Stored items from a collection:

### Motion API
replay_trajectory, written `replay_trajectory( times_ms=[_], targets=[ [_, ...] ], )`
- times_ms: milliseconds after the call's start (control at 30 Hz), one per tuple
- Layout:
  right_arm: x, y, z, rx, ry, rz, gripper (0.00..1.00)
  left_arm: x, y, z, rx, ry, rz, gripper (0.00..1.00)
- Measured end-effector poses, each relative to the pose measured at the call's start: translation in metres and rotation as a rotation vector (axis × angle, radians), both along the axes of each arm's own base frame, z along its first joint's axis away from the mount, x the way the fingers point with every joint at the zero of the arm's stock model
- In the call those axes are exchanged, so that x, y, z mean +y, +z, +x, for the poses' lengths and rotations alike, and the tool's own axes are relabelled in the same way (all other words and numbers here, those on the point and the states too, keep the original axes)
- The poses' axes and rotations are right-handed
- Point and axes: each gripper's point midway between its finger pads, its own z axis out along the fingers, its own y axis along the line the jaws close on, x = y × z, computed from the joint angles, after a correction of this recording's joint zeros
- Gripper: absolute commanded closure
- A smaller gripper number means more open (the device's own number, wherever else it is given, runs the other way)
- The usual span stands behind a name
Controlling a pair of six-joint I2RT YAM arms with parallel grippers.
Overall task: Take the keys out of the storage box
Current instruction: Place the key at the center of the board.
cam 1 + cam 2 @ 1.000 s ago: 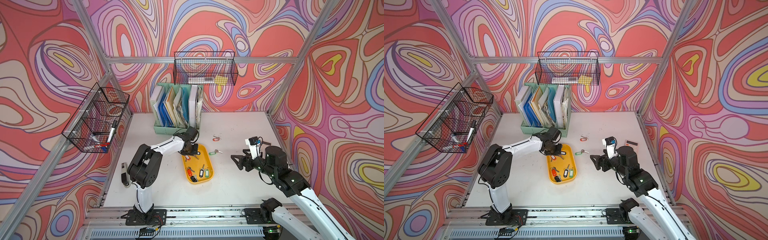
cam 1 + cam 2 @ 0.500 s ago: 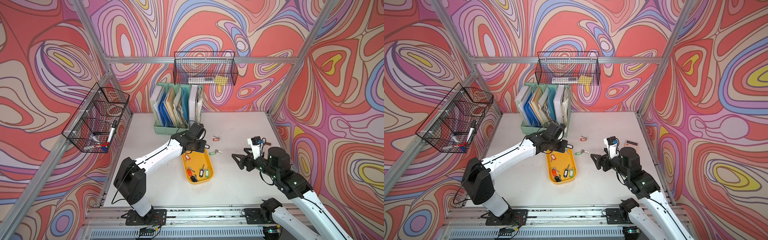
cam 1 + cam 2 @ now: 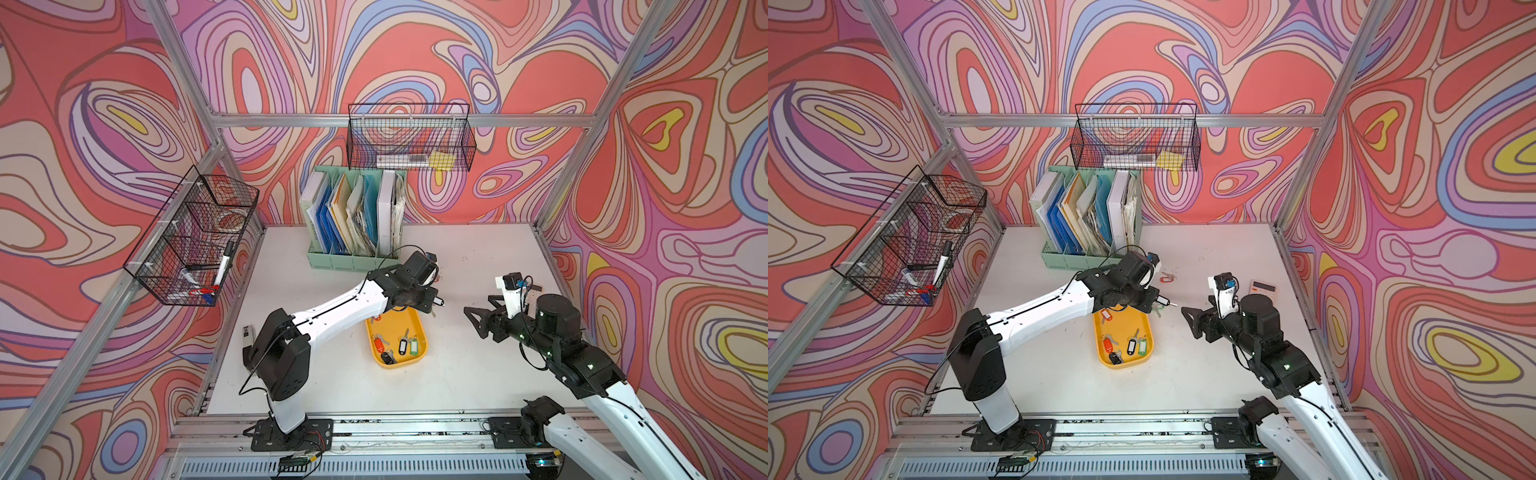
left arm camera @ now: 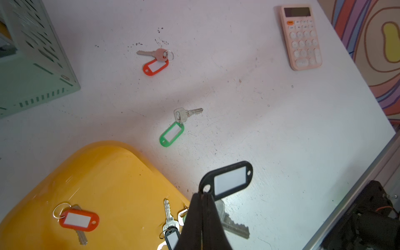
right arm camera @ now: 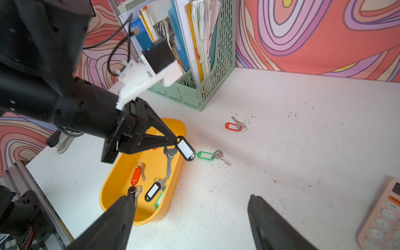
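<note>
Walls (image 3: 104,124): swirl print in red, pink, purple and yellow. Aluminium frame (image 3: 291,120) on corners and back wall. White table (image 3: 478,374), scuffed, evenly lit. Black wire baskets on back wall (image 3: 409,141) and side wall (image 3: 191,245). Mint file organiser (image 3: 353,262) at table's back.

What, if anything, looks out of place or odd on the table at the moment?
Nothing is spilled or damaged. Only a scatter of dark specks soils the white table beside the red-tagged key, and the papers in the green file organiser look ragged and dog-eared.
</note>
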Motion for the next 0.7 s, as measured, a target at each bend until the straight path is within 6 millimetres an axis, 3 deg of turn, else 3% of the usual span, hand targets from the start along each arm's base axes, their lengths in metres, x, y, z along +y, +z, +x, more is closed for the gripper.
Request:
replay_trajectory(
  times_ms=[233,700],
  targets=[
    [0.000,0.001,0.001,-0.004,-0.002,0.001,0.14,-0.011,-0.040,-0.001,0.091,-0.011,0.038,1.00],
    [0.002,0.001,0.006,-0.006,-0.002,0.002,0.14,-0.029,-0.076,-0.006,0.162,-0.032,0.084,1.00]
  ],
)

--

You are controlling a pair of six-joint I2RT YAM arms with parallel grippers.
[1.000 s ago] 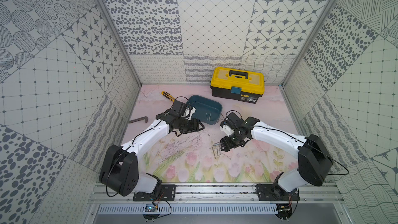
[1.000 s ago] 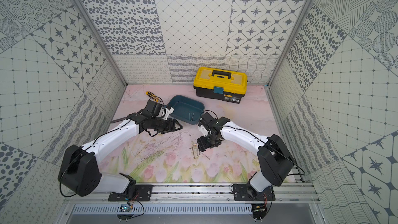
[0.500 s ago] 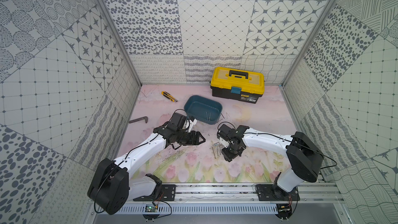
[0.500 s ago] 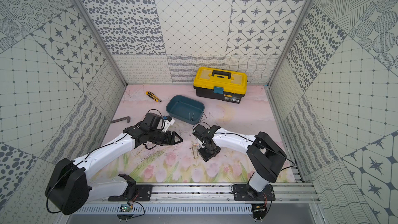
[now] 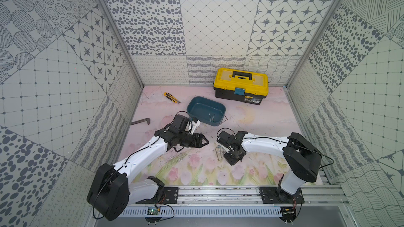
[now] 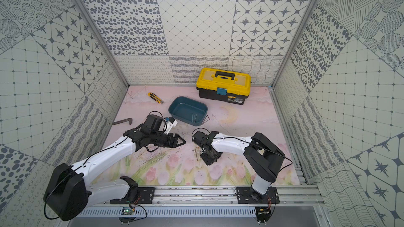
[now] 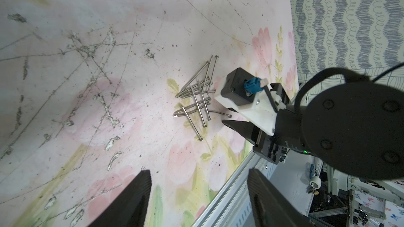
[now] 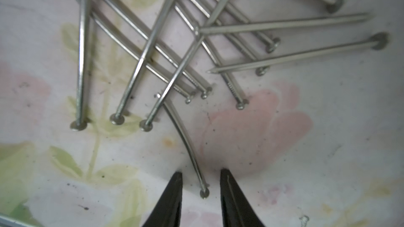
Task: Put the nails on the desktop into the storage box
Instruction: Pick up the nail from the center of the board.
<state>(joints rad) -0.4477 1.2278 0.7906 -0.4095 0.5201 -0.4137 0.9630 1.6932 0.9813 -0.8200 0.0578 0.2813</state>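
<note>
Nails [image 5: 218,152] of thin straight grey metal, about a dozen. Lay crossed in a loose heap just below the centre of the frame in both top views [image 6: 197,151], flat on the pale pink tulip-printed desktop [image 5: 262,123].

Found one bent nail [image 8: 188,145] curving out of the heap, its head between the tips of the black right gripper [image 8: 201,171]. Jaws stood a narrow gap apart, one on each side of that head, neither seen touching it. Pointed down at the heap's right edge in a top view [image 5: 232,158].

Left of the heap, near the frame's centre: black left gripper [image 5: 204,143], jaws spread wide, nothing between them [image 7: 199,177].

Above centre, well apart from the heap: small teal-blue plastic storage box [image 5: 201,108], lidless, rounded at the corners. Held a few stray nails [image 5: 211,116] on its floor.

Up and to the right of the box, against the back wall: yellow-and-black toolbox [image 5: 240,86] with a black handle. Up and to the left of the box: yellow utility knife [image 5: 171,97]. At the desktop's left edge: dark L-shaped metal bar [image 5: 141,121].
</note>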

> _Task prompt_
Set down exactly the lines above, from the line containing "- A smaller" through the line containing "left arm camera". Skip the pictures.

> _Expected output_
- A smaller gripper number means more open (the device's own number, wherever else it is given, runs the other way)
- The usual span stands behind a name
Controlling a pair of six-joint I2RT YAM arms with parallel grippers.
Overall task: Take the keys out of the storage box
Current instruction: Place the key at the center of the board.
cam 1 + cam 2 @ 1.000 s ago: 
cam 1 + cam 2 @ 0.500 s ago: 
cam 1 + cam 2 @ now: 
left arm camera @ now: 

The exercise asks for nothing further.